All lines below are to be transcribed exactly.

=== Begin Enclosure ===

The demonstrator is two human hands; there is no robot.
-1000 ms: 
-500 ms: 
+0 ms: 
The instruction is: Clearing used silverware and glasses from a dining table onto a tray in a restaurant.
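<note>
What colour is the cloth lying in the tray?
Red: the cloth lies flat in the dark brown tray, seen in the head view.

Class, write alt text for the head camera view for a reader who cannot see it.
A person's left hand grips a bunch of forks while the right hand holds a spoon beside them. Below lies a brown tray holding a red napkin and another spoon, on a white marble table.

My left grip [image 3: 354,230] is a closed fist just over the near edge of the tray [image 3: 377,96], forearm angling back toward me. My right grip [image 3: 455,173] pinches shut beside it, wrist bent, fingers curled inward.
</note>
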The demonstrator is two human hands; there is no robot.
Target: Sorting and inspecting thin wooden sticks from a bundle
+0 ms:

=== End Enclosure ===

RESPONSE TO THIS TASK -
The demonstrator is two human hands; there is no robot.
-1000 ms: 
-500 ms: 
+0 ms: 
The instruction is: Clearing used silverware and glasses from a dining table onto a tray in a restaurant.
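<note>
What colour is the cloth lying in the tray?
Red: the cloth lies flat in the dark brown tray, seen in the head view.

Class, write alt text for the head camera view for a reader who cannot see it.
A person's left hand grips a bunch of forks while the right hand holds a spoon beside them. Below lies a brown tray holding a red napkin and another spoon, on a white marble table.

My left grip [image 3: 354,230] is a closed fist just over the near edge of the tray [image 3: 377,96], forearm angling back toward me. My right grip [image 3: 455,173] pinches shut beside it, wrist bent, fingers curled inward.
</note>
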The demonstrator is two human hands; there is no robot.
Target: Sorting and inspecting thin wooden sticks from a bundle
+0 ms:

Nothing else remains in this exercise.